The operation went beautifully. That night, however, was terrible. The medical team–U.S., Egyptian, French–was in the pathology lab. The focus was on the Shah's cancerous spleen, grotesquely swollen to 20 times normal. It was one-foot long, literally the size of a football. But I was drawn to the liver tissues that had also been removed. The liver was speckled with white. Malignancy. The cancer had hit the liver. The Shah would soon die ... The tragedy is that a man who should have had the best and easiest medical care had, in many respects, the worst.

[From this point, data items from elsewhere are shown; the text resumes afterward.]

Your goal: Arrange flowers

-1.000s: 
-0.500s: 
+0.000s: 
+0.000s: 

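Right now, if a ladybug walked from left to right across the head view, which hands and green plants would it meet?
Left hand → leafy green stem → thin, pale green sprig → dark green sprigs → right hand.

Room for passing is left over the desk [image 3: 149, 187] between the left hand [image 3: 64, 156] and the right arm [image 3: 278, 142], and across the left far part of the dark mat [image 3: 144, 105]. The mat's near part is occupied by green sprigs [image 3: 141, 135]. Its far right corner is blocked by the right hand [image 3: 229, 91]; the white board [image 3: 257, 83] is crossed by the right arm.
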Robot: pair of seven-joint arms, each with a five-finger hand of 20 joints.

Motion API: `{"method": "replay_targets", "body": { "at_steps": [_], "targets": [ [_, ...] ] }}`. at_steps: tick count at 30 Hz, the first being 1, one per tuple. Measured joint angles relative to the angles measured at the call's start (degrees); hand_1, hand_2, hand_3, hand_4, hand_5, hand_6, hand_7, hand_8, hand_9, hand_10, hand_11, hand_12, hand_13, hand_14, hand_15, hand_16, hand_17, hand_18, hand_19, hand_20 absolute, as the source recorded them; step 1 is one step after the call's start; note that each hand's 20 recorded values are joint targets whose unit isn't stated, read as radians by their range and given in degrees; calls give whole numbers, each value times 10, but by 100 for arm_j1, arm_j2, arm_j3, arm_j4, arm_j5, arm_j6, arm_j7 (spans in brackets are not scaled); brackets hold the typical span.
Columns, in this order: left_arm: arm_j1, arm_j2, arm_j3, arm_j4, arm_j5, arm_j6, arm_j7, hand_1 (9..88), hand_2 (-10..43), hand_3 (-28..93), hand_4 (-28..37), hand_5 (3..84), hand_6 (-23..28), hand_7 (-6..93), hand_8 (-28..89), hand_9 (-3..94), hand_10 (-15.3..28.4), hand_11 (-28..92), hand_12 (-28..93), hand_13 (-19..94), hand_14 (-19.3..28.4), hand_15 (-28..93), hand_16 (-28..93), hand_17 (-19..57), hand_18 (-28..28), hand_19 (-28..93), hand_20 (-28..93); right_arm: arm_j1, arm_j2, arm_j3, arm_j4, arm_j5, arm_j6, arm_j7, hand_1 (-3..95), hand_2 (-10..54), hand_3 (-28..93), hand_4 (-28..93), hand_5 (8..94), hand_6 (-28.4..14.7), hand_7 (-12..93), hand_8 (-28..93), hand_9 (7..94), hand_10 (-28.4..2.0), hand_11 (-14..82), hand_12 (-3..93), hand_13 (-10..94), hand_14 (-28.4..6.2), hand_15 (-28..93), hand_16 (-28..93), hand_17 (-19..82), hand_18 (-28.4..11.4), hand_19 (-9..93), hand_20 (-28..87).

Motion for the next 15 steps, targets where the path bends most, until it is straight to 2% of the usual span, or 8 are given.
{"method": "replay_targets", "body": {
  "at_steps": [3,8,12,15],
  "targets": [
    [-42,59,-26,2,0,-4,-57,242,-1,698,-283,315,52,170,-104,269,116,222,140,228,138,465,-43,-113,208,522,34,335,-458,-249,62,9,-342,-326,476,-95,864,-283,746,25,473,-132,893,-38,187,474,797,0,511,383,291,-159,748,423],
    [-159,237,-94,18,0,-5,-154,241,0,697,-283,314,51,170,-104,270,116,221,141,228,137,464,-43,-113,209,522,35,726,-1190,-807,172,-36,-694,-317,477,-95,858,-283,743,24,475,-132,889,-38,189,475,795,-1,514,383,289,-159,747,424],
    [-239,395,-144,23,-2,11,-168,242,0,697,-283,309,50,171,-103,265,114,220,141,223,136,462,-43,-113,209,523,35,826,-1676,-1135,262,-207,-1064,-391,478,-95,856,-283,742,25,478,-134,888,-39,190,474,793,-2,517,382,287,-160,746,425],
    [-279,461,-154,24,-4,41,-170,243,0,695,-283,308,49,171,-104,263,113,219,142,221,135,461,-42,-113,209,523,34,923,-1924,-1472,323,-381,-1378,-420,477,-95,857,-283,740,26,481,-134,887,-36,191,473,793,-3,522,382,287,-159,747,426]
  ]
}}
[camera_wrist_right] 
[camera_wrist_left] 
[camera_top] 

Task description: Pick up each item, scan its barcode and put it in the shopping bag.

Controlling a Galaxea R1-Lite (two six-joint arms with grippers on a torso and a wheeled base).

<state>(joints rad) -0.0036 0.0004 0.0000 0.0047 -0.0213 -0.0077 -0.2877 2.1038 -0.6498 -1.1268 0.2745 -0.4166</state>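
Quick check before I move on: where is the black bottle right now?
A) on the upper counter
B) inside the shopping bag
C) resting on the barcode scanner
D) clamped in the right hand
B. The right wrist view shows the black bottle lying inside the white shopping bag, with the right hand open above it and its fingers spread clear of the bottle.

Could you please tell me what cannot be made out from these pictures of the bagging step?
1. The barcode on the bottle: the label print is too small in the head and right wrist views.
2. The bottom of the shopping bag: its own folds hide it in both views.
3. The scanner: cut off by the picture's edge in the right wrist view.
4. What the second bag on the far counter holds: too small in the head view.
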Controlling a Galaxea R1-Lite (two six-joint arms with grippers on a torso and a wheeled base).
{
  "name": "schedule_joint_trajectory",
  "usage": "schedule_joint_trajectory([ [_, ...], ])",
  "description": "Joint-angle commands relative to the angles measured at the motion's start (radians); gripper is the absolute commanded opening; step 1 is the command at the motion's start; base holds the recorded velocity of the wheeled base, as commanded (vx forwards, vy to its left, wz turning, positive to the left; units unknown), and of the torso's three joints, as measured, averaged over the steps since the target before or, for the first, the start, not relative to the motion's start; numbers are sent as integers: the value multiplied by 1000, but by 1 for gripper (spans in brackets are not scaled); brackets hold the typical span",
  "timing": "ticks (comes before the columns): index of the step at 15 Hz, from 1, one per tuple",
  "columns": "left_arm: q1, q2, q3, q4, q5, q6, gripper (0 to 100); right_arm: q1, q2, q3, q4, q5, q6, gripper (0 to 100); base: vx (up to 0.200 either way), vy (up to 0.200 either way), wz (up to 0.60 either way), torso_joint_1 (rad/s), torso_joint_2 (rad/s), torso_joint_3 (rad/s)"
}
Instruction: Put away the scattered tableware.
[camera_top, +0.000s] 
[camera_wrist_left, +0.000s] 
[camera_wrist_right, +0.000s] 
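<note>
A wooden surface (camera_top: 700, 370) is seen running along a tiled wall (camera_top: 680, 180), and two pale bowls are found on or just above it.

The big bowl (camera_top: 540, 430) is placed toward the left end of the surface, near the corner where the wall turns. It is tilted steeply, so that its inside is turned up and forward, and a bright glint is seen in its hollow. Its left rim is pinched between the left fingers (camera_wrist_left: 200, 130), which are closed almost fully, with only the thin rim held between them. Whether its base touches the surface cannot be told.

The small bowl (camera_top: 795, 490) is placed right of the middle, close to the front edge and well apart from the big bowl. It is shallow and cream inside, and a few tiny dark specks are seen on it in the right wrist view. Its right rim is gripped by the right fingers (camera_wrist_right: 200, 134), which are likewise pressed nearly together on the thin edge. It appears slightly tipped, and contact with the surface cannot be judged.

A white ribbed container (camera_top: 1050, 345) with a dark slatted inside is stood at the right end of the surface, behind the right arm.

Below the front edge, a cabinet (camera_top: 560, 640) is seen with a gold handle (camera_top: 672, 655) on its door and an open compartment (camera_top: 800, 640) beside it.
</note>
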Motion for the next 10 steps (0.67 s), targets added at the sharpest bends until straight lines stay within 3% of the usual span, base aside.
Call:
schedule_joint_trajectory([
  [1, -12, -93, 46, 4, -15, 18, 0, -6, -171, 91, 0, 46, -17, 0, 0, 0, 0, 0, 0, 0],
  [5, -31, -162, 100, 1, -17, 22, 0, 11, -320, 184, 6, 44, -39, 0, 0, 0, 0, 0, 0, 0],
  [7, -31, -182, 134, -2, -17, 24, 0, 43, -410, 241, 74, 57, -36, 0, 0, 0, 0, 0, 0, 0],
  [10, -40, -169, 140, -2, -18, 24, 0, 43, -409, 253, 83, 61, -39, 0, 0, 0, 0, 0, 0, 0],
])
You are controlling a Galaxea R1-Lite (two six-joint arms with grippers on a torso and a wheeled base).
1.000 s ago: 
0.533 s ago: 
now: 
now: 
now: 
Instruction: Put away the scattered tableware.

By that point, it was arranged by Sadat that Soraya would quietly visit Mohammad Reza on his deathbed in Egypt without Farah present, but Milani noted the two were "star-crossed lovers". Soraya was unable to come to Egypt in time from her home in Paris.

== Death and state funeral ==

The funeral procession of Mohammad Reza Pahlavi at Al-Rifa'i Mosque, 30 July 1980

The infection caused by the splenectomy operation led to the final decline of Mohammad Reza. In his hospital bed, the Shah was asked to describe his feelings for Iran and its people and to define the country. The Shah, a fervent nationalist, responded "Iran is Iran." After pausing for minutes, he said "Its land, people, and history," and "Every Iranian has to love it." He continued on to repeat "Iran is Iran" over and over. Shortly after, the Shah slipped into a coma and died at 9:15 a.m. on 27 July 1980 at age 60. He kept a bag of Iranian soil under his death bed.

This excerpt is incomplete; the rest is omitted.